I did use diatomaceous earth with a cotton swab to fluff her up one time 4-5 days ago and she sneezed a couple times from the powder. Conflicting info in general about its security I flund after using it, but negative consequences post one time use, seems a bit of a stretch?
Welcome To BYC

Where are you located in the world?

Do you have Chick Starter available to you? If not, then are you providing chick grit (Crushed Granite) so she's able to process the seeds, cereal, etc.?

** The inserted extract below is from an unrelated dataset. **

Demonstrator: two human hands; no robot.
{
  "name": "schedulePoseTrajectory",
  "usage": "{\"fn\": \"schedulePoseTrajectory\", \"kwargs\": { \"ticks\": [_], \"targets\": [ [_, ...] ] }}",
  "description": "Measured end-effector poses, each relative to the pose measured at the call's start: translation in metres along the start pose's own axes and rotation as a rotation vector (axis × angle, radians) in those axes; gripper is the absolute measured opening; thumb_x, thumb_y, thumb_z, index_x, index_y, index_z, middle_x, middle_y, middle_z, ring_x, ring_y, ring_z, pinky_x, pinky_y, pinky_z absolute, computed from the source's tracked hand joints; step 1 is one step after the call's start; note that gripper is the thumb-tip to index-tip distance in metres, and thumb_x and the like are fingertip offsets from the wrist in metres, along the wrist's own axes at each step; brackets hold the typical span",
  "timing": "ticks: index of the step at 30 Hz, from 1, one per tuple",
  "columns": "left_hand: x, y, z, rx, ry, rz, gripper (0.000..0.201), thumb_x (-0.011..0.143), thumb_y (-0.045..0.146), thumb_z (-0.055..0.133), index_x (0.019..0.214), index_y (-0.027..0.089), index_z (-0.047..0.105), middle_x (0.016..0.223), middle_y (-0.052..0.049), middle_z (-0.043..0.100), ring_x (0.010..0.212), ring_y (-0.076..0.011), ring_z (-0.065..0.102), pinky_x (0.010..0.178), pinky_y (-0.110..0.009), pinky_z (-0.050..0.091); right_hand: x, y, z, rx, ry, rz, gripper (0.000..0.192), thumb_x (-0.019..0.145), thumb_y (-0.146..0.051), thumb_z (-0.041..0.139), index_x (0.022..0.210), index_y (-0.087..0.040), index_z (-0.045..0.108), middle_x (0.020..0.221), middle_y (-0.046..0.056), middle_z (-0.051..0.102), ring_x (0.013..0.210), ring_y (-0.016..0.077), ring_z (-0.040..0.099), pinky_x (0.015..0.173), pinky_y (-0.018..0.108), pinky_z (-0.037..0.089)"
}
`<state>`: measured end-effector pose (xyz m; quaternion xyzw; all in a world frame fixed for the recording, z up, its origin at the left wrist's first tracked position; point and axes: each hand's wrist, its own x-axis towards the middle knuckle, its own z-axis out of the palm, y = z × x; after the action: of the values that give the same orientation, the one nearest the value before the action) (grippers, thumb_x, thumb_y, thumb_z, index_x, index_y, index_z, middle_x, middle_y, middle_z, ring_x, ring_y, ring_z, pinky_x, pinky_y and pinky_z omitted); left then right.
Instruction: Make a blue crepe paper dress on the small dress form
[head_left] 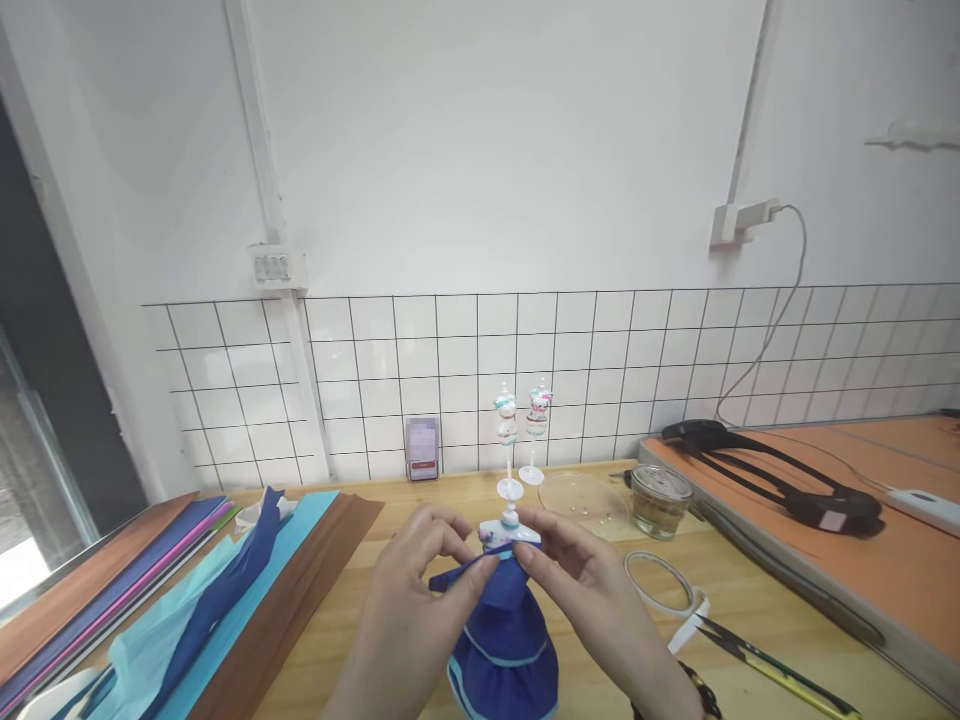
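A small white dress-form mannequin (511, 530) with coloured patterning stands in front of me, wearing a dark blue doll dress (506, 635) with light blue trim on its tiered skirt. My left hand (420, 590) pinches the fabric at the left of the bodice, thumb at the upper edge; a loose blue flap sticks out to the left there. At the right side of the chest, my right hand (581, 585) has its thumb pressed on the bodice edge, with its fingers behind the form. The back of the mannequin is hidden.
Two small mannequins (507, 425) (538, 420) stand behind. Right of them are a clear dish (577, 492), a glass jar (660, 500), a coiled cable (660, 583) and tweezers (780, 668). Fabric sheets (247, 620) lie left; a phone (422, 447) leans on the wall.
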<state>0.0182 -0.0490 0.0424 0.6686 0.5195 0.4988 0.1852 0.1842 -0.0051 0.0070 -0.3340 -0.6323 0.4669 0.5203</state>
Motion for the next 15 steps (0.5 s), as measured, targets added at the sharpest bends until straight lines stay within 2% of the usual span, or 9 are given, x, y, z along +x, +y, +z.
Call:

Hard to tell much about the breathing, looks fairly normal from what I can see.
How warm is it in the brooder. I see you mention "temperature is correct" but I don't see what that's supposed to be(?). Behavior is a great indication as to whether temperature is correct.

I agree, it looks like the foot will auto amputate. I'd continue caring for that like you're doing.
 
Thank you for your answer. I am in Spain, vets that treat farm animals and birds are rare, and form my experience tend to give up on treating a little to easy... I had an issues with new born piglets (fever, neurological symptoms) and no vet wanted to come see them to the farm, I treated them myself... so I'm trying to do my best for her.
The brooder temp in around 34-35°c and yes, I put grit for her in the corner on a little bowl and she eats some everyday. Also her crop empties adequately at night.
I hope you're right and it's all normal.

Today she has a hard time walking due to her foot, maybe that's just it, she's fatigued due to effort. I gave a little bit of aspirin for the pain today. She sneezed only once in 30m and 'yawned' twice after she ate whilst snuggling against me, I guess it's really just yawning. Still breaths the same and sits hanging her wings down a bit. Eats and drinks eagerly.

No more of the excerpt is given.